Пугаллино снова закивал головой, как фарфоровый болванчик:

– Да-да, я собираюсь. Госпожа баронесса решила взяться за мое образование и воспитание всерьез. А ты знаешь фрау Луизу, она такая упрямая! А еще она хочет меня усыновить. Но ей не разрешают: возраст не тот, да и здоровье у нее пошаливает. Так она теперь стала своего сына просить, чтобы тот меня усыновил! Сам господин Дитрих не против, но его супруга… – «Только огородного пугала в нашей семейке и не хватало!» – говорит она. Но ее, конечно, уламают, ты госпожу баронессу и ее внучку Паулину хорошо знаешь!

Он был прав, я отлично знал и старую баронессу Луизу фон Фитингоф и ее десятилетнюю внучку Паулину, стараниями которой Пугаллино и был превращен из обычного огородного пугала в довольно симпатичного мальчишку-гнэльфа. Я знал все их семейство и потому мог быть отныне спокоен за будущее моего приятеля: его, конечно, усыновят и дадут ему вполне аристократическое воспитание и образование.

– Да ты счастливчик, как я погляжу! – похлопал я снова Пугаллино по лодыжке. – Родился, можно сказать, в рубашке!

– Так и есть, – кивнул головой кандидат в продолжатели аристократического рода, – в рубашке, в брюках, в пиджаке и в шляпе с бубенчиком. Правда, в очень старых и рваных…

Понимать все услышанное буквально у Пугаллино, кажется, стало дурной привычкой. Хотя, если подумать, в его ответах можно было обнаружить крупинки юмора, пусть и не очень затейливого. Наверное, сейчас это был как раз тот самый случай.

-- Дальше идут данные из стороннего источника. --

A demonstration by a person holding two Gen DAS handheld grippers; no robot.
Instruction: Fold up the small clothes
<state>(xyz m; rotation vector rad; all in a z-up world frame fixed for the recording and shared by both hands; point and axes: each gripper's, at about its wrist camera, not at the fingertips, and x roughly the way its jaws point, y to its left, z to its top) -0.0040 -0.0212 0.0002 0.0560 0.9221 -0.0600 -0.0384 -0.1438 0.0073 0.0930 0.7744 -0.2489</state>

Побыв у меня с полчасика, Пугаллино вдруг стал собираться домой.

– Засиделся я тут у тебя, – сказал он, слезая с тумбочки. – А меня куча дел ждет. Я не пуппетролль, без работы мне очень скучно.

– Можно подумать, мне весело, – буркнул я в ответ. Однако руку приятелю пожал и пообещал как-нибудь заглянуть к нему в гости. Затем проводил Пугаллино до «парадной двери» и там окончательно с ним простился.